#### Try it
Leaving out only the pictures, write out all the entries exactly.

>>>

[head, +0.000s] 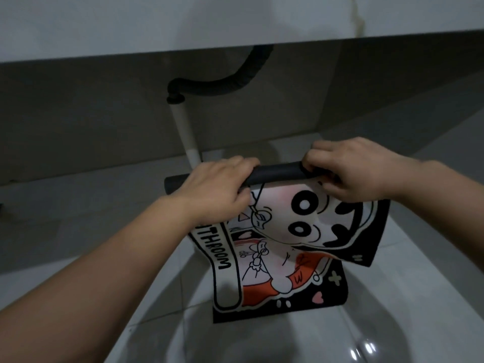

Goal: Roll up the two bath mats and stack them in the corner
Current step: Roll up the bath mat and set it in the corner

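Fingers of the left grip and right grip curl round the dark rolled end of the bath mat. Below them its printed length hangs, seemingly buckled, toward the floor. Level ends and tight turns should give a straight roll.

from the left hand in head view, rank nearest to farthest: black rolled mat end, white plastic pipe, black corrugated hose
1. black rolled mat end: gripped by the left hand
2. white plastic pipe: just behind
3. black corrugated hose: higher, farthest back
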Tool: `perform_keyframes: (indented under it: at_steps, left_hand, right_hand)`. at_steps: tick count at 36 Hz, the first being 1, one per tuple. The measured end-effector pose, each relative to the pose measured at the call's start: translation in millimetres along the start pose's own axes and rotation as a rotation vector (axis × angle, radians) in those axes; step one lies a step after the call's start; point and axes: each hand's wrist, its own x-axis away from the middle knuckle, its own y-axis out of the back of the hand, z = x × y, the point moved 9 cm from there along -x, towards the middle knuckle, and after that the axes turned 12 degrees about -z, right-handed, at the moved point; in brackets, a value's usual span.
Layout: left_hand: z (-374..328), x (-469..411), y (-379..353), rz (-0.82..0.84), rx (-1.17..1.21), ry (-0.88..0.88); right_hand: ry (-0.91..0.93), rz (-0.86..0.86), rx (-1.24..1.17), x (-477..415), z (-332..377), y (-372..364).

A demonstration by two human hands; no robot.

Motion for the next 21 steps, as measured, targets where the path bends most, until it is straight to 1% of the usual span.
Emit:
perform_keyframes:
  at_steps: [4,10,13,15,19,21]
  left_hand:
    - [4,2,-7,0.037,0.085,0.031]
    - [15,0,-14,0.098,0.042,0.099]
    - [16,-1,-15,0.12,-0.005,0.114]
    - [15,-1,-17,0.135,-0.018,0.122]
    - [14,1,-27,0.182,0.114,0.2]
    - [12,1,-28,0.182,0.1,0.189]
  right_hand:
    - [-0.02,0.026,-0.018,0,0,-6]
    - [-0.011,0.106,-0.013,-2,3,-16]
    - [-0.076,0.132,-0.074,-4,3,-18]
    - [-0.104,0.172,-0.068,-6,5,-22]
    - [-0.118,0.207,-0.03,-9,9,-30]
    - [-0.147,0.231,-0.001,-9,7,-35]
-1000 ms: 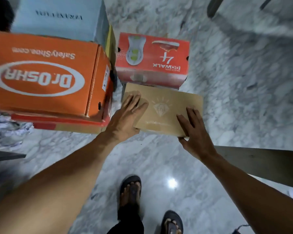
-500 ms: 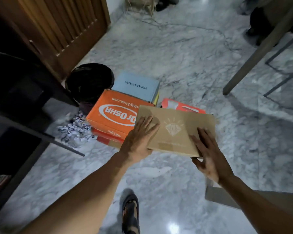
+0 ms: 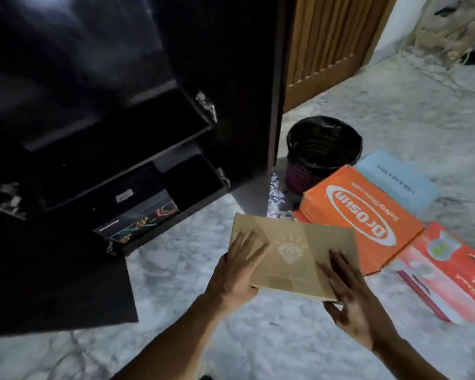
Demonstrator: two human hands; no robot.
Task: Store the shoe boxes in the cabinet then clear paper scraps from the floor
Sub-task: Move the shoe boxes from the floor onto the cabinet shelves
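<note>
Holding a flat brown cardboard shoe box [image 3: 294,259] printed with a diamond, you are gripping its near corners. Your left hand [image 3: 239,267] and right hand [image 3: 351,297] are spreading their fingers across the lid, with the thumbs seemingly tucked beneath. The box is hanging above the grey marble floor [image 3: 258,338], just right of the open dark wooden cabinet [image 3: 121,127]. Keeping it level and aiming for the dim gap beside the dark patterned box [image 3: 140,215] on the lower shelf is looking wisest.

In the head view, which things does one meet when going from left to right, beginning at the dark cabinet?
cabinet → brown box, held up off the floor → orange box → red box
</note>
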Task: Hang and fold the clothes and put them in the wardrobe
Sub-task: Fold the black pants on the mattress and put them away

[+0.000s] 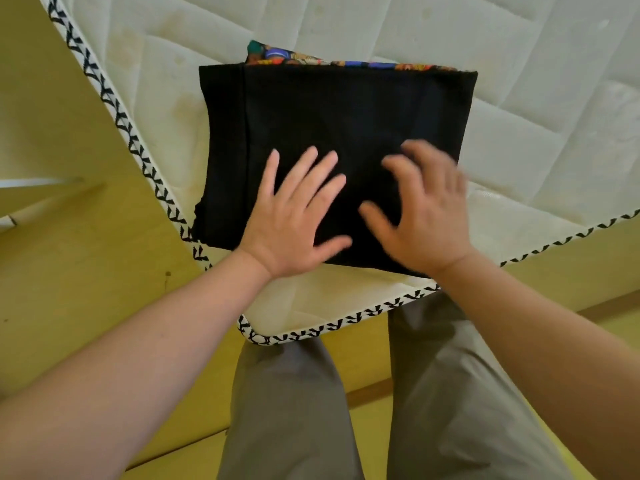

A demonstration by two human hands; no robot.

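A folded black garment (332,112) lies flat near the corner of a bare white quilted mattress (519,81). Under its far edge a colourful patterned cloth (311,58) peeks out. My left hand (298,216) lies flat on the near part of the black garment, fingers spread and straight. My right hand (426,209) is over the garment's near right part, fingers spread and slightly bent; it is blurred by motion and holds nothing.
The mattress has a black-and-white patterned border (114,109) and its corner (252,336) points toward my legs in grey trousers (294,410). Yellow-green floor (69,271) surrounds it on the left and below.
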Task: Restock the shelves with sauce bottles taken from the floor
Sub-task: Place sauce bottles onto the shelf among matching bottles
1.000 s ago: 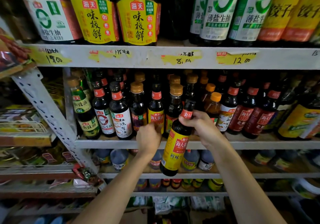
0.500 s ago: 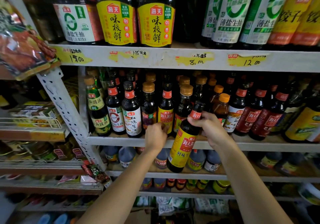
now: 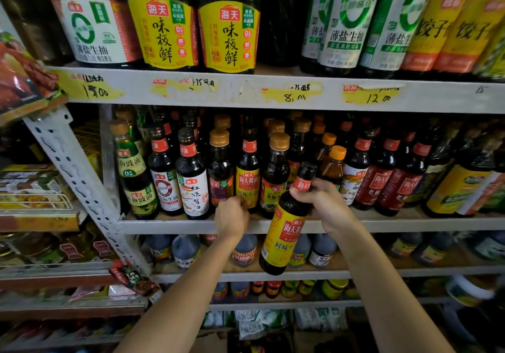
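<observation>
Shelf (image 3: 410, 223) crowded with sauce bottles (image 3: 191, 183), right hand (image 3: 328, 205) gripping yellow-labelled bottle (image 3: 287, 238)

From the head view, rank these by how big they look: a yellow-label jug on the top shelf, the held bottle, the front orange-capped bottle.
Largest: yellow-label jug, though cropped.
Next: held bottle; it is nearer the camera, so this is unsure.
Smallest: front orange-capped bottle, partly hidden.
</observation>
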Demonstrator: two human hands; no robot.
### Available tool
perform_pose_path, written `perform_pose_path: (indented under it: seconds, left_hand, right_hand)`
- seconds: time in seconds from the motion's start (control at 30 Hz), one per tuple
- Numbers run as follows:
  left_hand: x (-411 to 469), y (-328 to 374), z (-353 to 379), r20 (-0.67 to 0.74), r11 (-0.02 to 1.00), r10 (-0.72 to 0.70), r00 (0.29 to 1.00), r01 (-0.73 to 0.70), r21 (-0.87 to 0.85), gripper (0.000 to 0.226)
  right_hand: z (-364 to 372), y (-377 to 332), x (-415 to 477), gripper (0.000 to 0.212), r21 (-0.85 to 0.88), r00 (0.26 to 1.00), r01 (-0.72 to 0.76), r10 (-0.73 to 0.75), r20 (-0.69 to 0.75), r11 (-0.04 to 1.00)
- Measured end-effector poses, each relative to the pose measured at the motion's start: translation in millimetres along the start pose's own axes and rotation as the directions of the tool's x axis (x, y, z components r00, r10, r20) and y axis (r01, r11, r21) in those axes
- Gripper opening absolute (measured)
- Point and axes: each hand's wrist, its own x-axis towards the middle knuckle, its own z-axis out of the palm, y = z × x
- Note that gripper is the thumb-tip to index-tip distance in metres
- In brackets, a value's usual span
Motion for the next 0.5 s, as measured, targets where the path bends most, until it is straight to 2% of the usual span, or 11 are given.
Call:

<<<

#### Written response
[head, +0.000s] 

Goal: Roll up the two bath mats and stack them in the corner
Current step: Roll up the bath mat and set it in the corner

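Fingers of the left grip and right grip curl round the dark rolled end of the bath mat. Below them its printed length hangs, seemingly buckled, toward the floor. Level ends and tight turns should give a straight roll.

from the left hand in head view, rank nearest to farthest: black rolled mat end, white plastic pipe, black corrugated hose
1. black rolled mat end: gripped by the left hand
2. white plastic pipe: just behind
3. black corrugated hose: higher, farthest back
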Tool: `perform_keyframes: (indented under it: at_steps, left_hand, right_hand)`. at_steps: tick count at 36 Hz, the first being 1, one per tuple. The measured end-effector pose, each relative to the pose measured at the call's start: translation in millimetres along the start pose's own axes and rotation as a rotation vector (axis × angle, radians) in those axes; step one lies a step after the call's start; point and axes: each hand's wrist, its own x-axis away from the middle knuckle, its own y-axis out of the back of the hand, z = x × y, the point moved 9 cm from there along -x, towards the middle knuckle, and after that the axes turned 12 degrees about -z, right-handed, at the moved point; in brackets, a value's usual span.
Layout: left_hand: z (-374..328), x (-469..411), y (-379..353), rz (-0.82..0.84), rx (-1.17..1.21), ry (-0.88..0.88); right_hand: ry (-0.91..0.93), rz (-0.86..0.86), rx (-1.24..1.17), x (-477..415), z (-332..377), y (-372..364).

A demonstration by two human hands; no robot.

Motion for the next 21 steps, as measured, targets where the path bends most, until it is straight to 1% of the usual span.
Emit:
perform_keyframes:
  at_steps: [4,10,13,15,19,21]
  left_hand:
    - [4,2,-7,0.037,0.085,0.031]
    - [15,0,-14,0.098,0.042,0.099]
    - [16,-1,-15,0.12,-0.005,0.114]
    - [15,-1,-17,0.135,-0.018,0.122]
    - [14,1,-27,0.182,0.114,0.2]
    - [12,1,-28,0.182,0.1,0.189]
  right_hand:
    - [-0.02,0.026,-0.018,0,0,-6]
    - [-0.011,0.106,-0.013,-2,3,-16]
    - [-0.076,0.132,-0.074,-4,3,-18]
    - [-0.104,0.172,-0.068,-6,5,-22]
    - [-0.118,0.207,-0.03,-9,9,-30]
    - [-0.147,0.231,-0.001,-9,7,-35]
-1000 ms: 
-500 ms: 
+0 ms: 
Demonstrator: two human hands; no robot.
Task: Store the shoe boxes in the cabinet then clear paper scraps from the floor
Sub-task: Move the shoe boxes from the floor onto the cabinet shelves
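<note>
Holding a flat brown cardboard shoe box [image 3: 294,259] printed with a diamond, you are gripping its near corners. Your left hand [image 3: 239,267] and right hand [image 3: 351,297] are spreading their fingers across the lid, with the thumbs seemingly tucked beneath. The box is hanging above the grey marble floor [image 3: 258,338], just right of the open dark wooden cabinet [image 3: 121,127]. Keeping it level and aiming for the dim gap beside the dark patterned box [image 3: 140,215] on the lower shelf is looking wisest.

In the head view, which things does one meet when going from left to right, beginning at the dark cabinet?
cabinet → brown box, held up off the floor → orange box → red box
</note>
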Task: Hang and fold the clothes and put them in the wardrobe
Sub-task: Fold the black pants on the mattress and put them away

[+0.000s] 

A demonstration by two human hands; no robot.

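A folded black garment (332,112) lies flat near the corner of a bare white quilted mattress (519,81). Under its far edge a colourful patterned cloth (311,58) peeks out. My left hand (298,216) lies flat on the near part of the black garment, fingers spread and straight. My right hand (426,209) is over the garment's near right part, fingers spread and slightly bent; it is blurred by motion and holds nothing.
The mattress has a black-and-white patterned border (114,109) and its corner (252,336) points toward my legs in grey trousers (294,410). Yellow-green floor (69,271) surrounds it on the left and below.
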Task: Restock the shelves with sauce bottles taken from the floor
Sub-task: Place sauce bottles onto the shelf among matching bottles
1.000 s ago: 
0.500 s ago: 
now: 
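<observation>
Shelf (image 3: 410, 223) crowded with sauce bottles (image 3: 191, 183), right hand (image 3: 328, 205) gripping yellow-labelled bottle (image 3: 287, 238)

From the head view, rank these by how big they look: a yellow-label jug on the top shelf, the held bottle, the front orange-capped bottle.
Largest: yellow-label jug, though cropped.
Next: held bottle; it is nearer the camera, so this is unsure.
Smallest: front orange-capped bottle, partly hidden.
</observation>
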Demonstrator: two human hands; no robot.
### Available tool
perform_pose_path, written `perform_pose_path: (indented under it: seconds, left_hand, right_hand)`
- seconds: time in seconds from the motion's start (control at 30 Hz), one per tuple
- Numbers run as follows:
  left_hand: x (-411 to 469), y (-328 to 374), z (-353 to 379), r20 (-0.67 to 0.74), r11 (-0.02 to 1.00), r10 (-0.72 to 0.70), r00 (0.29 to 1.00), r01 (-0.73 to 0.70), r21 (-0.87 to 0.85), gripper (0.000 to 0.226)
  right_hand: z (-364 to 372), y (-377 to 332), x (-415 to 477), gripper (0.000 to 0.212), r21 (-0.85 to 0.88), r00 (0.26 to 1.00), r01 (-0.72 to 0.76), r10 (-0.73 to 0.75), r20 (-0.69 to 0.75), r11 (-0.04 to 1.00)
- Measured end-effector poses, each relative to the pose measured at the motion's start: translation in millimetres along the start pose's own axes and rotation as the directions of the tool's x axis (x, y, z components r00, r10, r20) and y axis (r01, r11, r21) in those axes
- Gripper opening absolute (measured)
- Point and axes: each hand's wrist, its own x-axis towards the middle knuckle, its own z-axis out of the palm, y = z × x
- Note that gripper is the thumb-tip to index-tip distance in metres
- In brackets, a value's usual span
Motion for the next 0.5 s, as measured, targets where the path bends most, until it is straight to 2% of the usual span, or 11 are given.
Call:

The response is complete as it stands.